Vampires of El Norte book cover

Three words: Vampires (duh). Longing. Colonizers.

Who is Isabel Cañas?

Hands down, Isabel Cañas knows how to write rich and complex characters. Having a PhD in Near Eastern Languages and Civilizations, this author uses her educational background and her own heritage to write engaging paranormal stories that take place in the 19th century against the tapestry of colonization, politics, and societal standards. The main characters in her stories are survivors of political and racial oppression, while fighting for survival against these ghosts and monsters that are likened to the real horrors these characters face in their everyday lives (that many of us with the same heritage can relate to).

Vampires of El Norte is no exception to this description. Its protagonists Nena and Néstor find themselves trying to protect their homeland from Anglo settlers from the North who are threatening to take their lands south of the Rio Bravo in Tejas (Texas), while also trying to survive attacks from strange beasts who roam the land. Cañas does not hold her tongue when describing how Anglos take and take and take with no remorse and it’s fucking beautiful to see this in a popular fiction book. Cañas speaks truth to horrors that happened IRL (and that continue to happen) that still haunt Mexicans to this day while layering in paranormal happenings that feel all too real.

What I Loved (Spoiler alert, it’s not the romance or the vampires)

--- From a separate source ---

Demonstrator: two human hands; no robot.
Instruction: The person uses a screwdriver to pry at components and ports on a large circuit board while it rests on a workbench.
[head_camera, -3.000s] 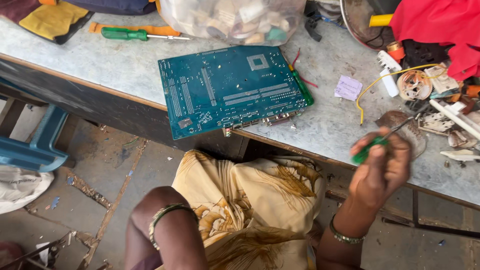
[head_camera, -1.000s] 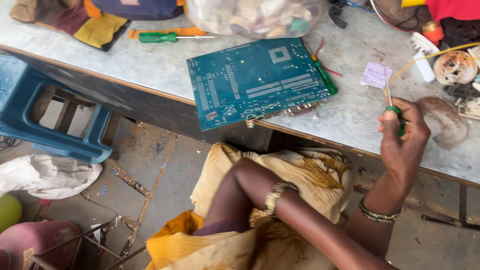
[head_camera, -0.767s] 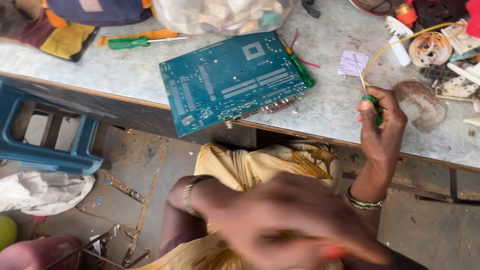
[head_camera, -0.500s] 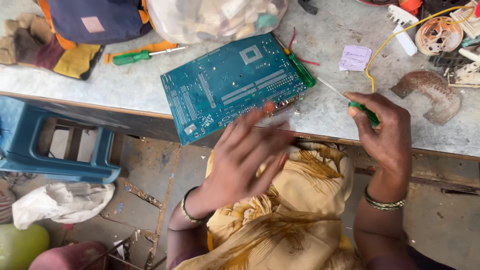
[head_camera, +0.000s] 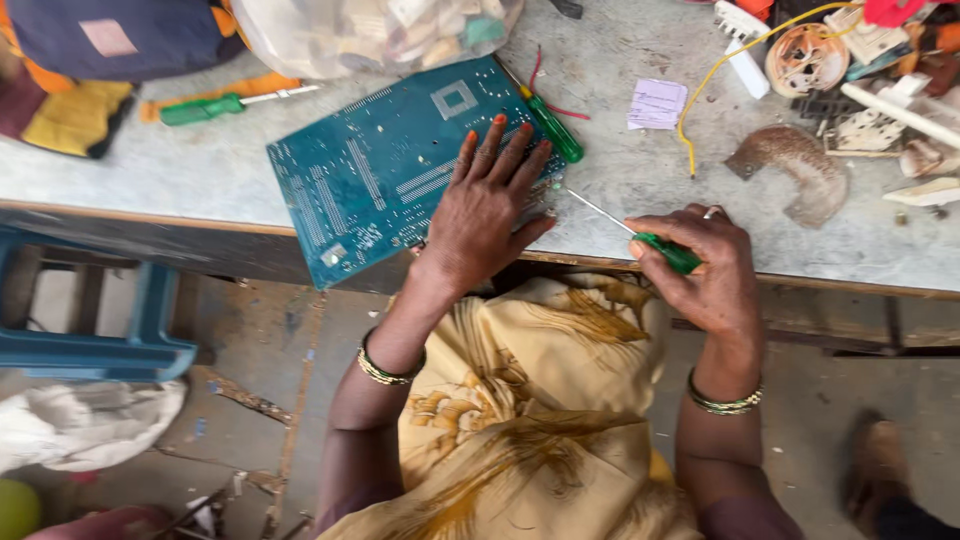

I love a good historical fiction where the underdog wins. In this book, Néstor, a lowly vaquero builds wealth during his formative years so that he may have enough funds to buy his own land and be his own boss. He does not want to be indebted to any patron (land owner), especially considering how shitty patrones treated their peones (person who works said land).

From the late 16th century to the 19th century, Spain gave away land grants to Spanish settlers and Catholic priests all over Mexico and parts of the US that used to be Mexico (Texas, New Mexico, California, etc) in order to cultivate the land for the crown. Some of these land grants turned into Ranchos, or Haciendas, and others were turned into Missions, all using Indigenous labor to tend to the land, crops, and animals (that includes European colonizers). These landowners did absolutely nothing to earn these lands other than be born Spanish, which made them entitled and privileged over the Indigenous people who have been living on said lands for millennia. Spanish colonizers and their descendants were able to build and accumulate wealth while paying their workforce little to nothing in order to keep their profits high.

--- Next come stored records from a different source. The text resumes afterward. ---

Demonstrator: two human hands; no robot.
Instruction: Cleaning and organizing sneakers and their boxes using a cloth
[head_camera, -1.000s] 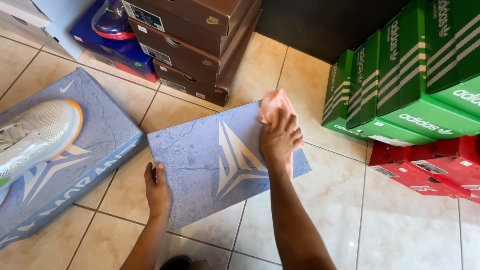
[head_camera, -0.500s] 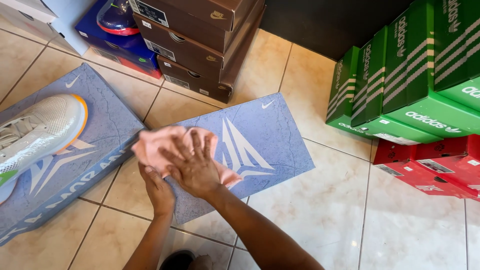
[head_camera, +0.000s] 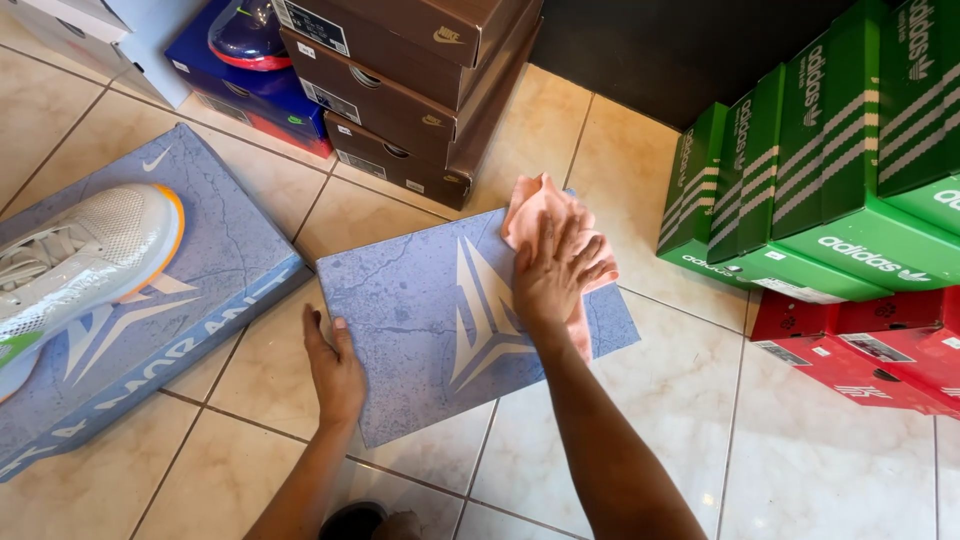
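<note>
From the head view, a blue-grey box lid (head_camera: 430, 320) lies flat on the tiled floor (head_camera: 820, 460), its surface mottled like cracked stone, with a pale pointed emblem near the middle. The right hand (head_camera: 555, 275) lies spread, fingers open, pressing a pink cloth (head_camera: 535, 205) onto the lid's far right corner. The left hand (head_camera: 332, 365) rests flat against the lid's near left edge; whether its fingers curl under the rim, I cannot tell. Half a second ago the right hand and cloth were at the lid's left side, close to the left hand; now they have swept across to the far right. The left hand has kept its place.
</note>
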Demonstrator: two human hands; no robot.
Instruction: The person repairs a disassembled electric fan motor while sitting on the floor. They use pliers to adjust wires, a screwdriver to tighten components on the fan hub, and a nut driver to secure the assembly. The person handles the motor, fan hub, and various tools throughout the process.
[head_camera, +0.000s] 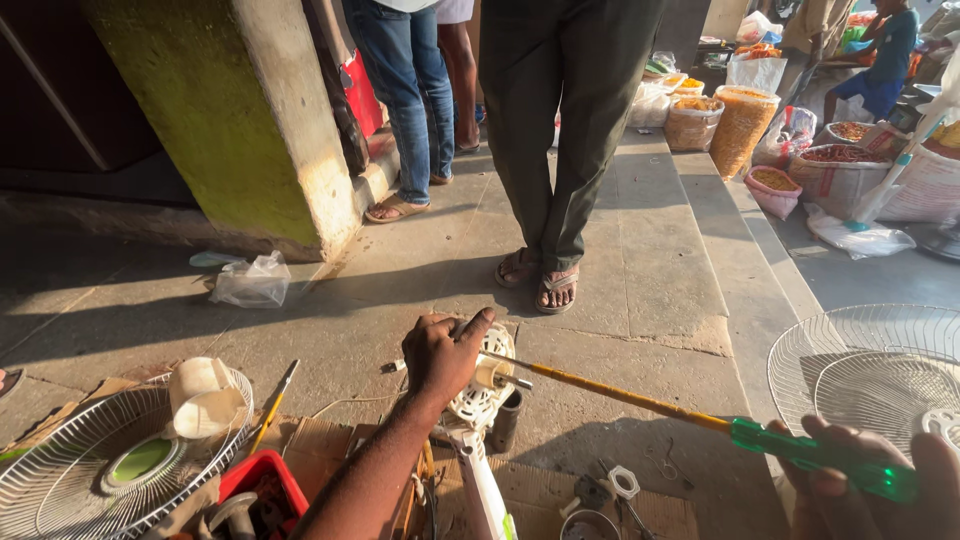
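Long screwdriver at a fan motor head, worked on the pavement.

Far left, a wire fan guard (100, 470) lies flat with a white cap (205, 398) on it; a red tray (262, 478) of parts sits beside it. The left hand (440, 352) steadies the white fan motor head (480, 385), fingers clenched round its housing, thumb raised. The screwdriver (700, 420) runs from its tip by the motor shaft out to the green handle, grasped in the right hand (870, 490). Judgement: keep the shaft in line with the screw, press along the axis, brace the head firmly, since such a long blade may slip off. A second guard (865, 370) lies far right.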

At the time when our male protagonist, Néstor, comes of age in the mid 1840s, he’s been all over Tejas and Northern Mexico, tending to ranches, breaking in mustangs, and doing odd jobs for rich widows that treat him extremely well financially and sexually. He’s no stranger to life on the road and he’s definitely not naive to the politics of being a Brown vaquero who labors everyday for someone else’s financial gain. Néstor knows what it’s like to constantly be looked down upon because he’s a vaquero, but because he knows his worth, he doesn’t let himself get treated like a servant, and he inspires the men around him to also be strong and independent from entitled patrones who have never worked hard a day in their privileged life. Eventually, Néstor buys his own plot of land employs vaqueros to work alongside him on his land, not as peones, but as independent vaqueros.

I just love it when Indigenous characters get what they are owed. In this case, Néstor worked hard for what he got. He put in the work day in and day out. He was not entitled or privileged. He earned the right to buy his land and marry the woman of his dreams. It was a simple dream and he fulfilled it.

My Favorite Parts

There’s something so hot about running from paranormal monsters with your childhood crush who you kind of hate, but still love. Like, yes, you’re scared, but you’re also putting on a brave face so you don’t look weak in front of this person you’re trying to impress. It’s giving Buffy the Vampire Slayer and The Originals, but in 19th-century Mexico. So, so hot.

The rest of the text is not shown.